#### PROBLEM DETAILS
Go through the records underneath and count the lines that include the string "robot". Give nothing but the number.

-*-

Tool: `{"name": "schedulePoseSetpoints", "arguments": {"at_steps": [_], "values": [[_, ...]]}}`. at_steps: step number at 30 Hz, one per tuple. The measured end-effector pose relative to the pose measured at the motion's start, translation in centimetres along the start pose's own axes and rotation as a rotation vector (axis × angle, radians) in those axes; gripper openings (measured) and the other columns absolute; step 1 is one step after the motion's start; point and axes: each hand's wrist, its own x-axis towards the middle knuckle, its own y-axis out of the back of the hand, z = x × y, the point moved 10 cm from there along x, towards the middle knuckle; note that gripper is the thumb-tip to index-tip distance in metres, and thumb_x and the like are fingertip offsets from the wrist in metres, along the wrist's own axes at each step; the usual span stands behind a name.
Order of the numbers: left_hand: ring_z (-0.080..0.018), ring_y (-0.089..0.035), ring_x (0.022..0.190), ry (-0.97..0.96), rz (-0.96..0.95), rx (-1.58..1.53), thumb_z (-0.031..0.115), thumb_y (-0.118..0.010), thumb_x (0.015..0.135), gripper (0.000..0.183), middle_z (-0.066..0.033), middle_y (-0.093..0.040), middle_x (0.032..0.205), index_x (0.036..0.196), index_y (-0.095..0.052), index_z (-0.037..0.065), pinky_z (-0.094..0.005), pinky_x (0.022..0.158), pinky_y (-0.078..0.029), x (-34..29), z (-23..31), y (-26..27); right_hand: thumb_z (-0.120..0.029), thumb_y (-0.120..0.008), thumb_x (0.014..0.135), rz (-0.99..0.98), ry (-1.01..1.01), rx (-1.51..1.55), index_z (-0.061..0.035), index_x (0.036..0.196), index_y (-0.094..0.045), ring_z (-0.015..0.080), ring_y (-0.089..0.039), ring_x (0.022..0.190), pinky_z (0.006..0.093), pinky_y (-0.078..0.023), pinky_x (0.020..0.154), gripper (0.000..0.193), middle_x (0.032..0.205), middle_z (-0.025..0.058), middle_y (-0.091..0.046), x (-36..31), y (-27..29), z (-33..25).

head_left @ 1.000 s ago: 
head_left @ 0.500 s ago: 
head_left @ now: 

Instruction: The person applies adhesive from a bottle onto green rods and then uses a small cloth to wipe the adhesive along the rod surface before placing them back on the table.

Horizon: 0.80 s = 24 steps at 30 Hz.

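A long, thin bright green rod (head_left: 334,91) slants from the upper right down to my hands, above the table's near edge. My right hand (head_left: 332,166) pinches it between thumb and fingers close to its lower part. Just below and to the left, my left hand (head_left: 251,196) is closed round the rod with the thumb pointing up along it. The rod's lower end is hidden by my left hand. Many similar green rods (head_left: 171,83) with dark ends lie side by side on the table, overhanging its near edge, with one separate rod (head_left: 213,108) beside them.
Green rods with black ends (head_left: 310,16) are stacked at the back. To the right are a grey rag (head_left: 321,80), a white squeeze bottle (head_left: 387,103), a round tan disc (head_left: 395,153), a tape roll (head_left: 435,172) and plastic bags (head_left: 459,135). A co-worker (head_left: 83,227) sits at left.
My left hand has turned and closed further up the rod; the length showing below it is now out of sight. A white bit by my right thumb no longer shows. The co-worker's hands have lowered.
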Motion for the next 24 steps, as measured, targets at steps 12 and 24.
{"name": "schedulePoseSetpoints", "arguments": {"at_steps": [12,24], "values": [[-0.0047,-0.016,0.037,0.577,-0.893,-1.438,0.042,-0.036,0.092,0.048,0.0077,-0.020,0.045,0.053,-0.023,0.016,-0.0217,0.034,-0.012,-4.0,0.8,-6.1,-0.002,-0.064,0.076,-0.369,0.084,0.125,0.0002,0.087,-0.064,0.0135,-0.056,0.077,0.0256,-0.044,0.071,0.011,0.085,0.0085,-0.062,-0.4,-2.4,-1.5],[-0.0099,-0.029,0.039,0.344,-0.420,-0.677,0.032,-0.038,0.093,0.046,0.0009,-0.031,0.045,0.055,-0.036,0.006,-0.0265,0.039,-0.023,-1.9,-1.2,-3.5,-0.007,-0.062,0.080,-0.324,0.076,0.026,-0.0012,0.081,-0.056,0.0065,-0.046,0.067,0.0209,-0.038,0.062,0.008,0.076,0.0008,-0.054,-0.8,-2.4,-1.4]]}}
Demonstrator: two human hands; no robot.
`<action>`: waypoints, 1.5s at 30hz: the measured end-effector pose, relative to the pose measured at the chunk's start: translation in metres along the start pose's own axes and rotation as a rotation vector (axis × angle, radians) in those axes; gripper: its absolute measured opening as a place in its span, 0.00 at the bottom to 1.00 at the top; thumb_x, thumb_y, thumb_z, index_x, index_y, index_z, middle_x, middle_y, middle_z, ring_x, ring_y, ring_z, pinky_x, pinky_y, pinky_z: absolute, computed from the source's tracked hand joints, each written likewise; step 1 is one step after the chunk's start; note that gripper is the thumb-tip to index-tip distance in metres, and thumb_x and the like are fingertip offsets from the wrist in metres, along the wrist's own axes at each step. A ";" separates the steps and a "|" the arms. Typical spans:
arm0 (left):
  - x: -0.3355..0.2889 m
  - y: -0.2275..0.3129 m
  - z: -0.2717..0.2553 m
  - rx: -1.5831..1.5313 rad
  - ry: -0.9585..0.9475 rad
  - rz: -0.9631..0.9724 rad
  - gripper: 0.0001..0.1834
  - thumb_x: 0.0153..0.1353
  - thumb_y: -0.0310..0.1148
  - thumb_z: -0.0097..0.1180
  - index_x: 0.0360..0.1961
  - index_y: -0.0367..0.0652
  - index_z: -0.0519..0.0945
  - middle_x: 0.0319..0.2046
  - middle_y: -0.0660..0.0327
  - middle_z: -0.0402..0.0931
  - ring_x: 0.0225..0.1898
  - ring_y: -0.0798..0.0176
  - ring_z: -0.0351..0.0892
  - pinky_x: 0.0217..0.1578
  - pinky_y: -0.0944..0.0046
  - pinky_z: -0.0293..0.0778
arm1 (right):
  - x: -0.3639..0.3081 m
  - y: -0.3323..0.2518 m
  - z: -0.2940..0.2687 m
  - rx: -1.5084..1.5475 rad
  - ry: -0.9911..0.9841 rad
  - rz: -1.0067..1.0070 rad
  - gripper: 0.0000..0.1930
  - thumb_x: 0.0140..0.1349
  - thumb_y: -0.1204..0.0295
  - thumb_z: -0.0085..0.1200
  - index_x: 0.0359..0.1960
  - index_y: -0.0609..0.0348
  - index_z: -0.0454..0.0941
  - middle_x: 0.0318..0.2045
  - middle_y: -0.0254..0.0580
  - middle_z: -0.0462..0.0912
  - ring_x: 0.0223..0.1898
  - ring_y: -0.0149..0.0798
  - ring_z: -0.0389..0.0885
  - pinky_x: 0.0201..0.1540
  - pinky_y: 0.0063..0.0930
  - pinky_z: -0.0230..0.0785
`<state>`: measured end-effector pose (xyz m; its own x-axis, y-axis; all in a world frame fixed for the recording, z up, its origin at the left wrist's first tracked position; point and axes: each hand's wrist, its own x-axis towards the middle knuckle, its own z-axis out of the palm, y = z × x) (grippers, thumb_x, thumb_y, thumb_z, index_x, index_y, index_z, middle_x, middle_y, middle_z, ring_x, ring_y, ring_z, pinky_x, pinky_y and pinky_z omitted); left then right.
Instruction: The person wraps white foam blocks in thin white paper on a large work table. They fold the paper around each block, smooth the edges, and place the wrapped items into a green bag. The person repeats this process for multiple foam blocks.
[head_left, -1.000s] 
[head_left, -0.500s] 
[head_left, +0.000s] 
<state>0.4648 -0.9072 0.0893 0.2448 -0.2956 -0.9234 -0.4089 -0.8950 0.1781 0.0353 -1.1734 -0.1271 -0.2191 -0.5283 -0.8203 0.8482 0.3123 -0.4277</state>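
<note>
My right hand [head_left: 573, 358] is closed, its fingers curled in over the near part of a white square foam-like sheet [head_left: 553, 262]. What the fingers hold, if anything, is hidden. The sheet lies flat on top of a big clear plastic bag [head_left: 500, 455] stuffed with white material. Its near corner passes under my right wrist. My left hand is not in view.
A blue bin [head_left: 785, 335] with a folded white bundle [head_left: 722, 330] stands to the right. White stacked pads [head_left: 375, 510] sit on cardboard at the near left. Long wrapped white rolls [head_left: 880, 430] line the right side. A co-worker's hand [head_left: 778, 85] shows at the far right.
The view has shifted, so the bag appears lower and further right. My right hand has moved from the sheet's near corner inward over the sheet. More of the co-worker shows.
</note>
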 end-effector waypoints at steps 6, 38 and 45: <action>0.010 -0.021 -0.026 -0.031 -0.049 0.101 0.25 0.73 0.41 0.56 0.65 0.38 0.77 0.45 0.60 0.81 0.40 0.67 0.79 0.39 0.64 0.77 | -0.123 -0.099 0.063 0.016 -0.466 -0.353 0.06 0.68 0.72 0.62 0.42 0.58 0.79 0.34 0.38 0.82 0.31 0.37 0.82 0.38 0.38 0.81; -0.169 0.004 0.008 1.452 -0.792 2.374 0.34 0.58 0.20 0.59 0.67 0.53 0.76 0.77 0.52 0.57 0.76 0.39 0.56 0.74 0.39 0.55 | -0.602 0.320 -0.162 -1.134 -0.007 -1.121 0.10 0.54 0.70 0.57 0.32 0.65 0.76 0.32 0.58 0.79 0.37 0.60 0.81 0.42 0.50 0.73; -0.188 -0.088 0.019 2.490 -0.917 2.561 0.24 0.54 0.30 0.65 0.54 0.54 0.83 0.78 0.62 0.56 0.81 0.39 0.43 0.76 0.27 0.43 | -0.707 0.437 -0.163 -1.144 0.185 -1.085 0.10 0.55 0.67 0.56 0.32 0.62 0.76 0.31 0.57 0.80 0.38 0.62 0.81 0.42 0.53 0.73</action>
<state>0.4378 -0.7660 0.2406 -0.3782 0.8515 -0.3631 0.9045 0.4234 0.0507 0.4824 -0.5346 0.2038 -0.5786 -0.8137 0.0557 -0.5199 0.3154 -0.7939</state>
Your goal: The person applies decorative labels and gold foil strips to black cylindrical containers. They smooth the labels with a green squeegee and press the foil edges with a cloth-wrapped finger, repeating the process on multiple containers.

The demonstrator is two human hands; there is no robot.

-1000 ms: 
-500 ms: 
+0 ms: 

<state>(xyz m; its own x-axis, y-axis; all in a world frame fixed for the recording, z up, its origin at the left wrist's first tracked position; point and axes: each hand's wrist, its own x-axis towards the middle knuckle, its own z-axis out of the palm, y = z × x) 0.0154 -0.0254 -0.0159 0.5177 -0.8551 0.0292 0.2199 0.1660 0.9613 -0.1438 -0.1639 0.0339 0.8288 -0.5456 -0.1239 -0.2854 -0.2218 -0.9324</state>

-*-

#### OUTPUT FOR THIS EXERCISE
2